Israel's Electric Corporation (IEC) said it will pursue international arbitration against the Egyptian government in order to be compensated for the damage caused by terminating its gas contract with Israel.
IEC issued an official statement on Monday mentioning that it will be taking legal action against Egyptian General Petroleum Corporation (EGPC) and the Egyptian Natural Gas Holding Company (EGAS) for the violation of its gas supply and purchase agreement.
Despite this, IEC indicated that its output would not be affected by the gas stoppage, as it uses fossil fuels to compensate for the loss.
"The events are not expected to have a material effect on the company's financial condition or on its cash flow beyond what has already been reported," said IEC.
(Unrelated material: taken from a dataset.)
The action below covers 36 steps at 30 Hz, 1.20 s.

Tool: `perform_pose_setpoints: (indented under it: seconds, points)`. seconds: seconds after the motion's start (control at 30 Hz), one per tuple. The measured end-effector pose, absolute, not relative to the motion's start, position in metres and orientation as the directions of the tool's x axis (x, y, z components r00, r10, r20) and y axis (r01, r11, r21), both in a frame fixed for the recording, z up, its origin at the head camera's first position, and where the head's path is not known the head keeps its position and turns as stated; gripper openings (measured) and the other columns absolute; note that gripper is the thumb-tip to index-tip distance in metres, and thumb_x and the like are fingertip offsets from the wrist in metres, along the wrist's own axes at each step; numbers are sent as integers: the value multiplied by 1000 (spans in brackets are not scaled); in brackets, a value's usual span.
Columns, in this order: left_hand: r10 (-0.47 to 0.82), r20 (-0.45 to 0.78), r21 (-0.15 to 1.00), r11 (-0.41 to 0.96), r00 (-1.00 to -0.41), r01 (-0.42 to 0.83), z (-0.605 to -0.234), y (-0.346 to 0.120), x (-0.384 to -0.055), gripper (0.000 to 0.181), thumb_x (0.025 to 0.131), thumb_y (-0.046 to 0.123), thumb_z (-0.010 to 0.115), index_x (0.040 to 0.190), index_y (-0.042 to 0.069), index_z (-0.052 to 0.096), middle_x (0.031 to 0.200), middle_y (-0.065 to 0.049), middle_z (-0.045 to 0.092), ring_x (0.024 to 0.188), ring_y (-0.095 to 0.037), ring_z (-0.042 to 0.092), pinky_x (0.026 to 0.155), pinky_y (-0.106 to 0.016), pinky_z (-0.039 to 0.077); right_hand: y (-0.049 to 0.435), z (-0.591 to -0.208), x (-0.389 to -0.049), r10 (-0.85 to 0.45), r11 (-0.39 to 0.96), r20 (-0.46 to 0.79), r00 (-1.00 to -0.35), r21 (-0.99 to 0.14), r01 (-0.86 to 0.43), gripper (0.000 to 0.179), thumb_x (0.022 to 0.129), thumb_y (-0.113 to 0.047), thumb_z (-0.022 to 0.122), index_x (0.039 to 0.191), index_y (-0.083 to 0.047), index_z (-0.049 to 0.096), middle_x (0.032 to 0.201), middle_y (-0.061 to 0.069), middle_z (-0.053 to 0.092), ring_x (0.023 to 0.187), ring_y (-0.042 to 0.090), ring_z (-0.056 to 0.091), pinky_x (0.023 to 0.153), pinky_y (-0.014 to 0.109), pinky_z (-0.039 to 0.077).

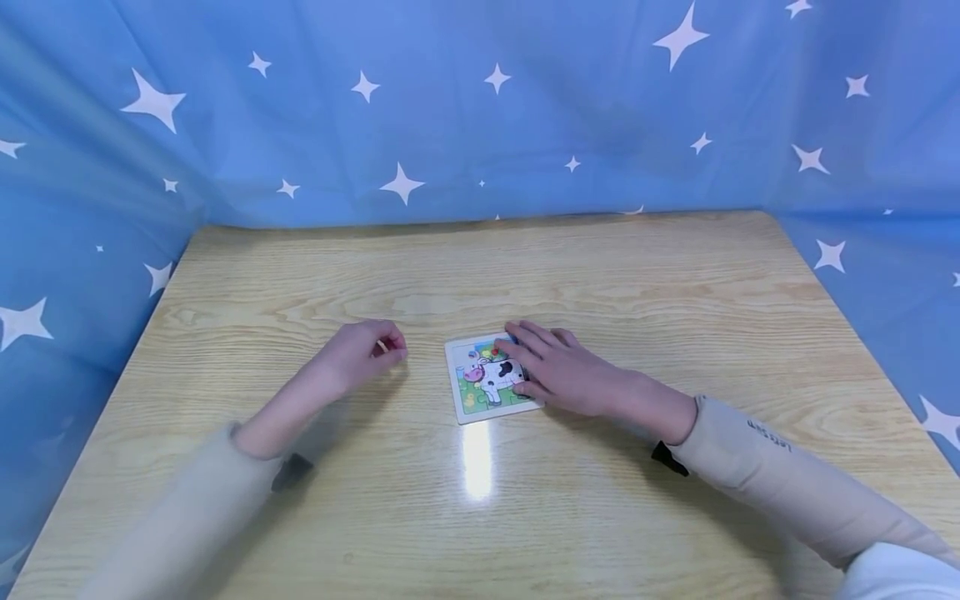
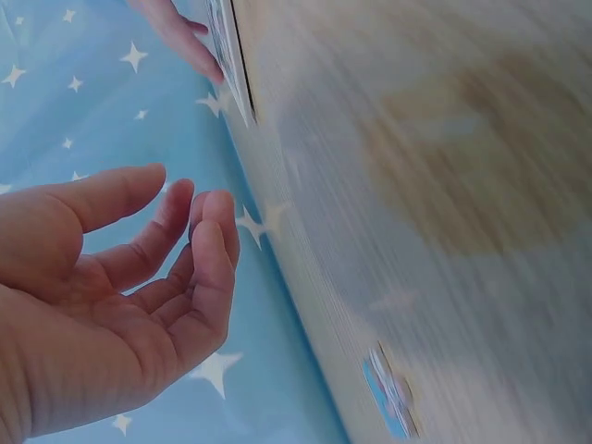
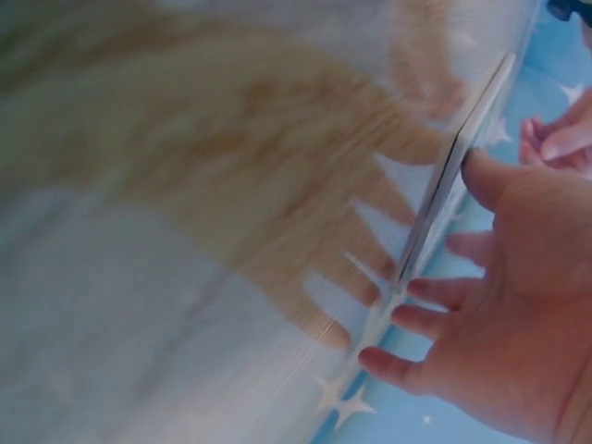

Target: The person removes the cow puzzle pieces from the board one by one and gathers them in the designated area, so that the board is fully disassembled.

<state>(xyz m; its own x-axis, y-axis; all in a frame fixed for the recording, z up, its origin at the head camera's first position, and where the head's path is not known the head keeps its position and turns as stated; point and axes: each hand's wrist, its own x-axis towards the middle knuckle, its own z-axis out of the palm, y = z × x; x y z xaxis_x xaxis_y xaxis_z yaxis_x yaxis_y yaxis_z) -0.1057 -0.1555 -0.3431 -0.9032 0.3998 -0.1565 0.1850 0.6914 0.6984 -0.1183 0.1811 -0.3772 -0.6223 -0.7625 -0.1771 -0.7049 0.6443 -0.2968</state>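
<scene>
- since the right grip [image 1: 562, 371] covers one side of the cow puzzle [image 1: 487, 387], how would you handle it?
- reads like a press-and-settle step to me. puzzle's on the worktop [image 1: 600, 275], right of the left grip [image 1: 363, 354], partly under the right one. press flat, spread the load; a fingertip jab could tip a piece [image 1: 471, 404].
- right side seated?
- can't tell, it's covered. lift clear, check pieces sit level.
- grip states?
- right: fingers apart, spread over the puzzle, not wrapped round it. left: empty, fingers loosely bent, thumb apart from them.
- use the left?
- yes, brace the frame [image 1: 455, 382] on its near side so nothing skates.
</scene>
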Motion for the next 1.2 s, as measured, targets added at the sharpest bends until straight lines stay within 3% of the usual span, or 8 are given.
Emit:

Egyptian natural supply has been repeatedly interrupted since February 2011, as unknown saboteurs bombed the pipelines in Sinai 14 times.
"The company is using liquid fuels, which cost substantially more than Egyptian gas," the statement added.
Israel depends on cheaper Egyptian gas for some 40 per cent of its energy requirements.
In March, Israel's Public Utilities Authority said that electricity rates in the country will increase by 9 per cent starting April due to IEC's sharp increase in generating costs because of the shortage of the gas supply and the rise in oil prices.
Electricity prices in Israel have increased by over 20 per cent since the beginning of 2011.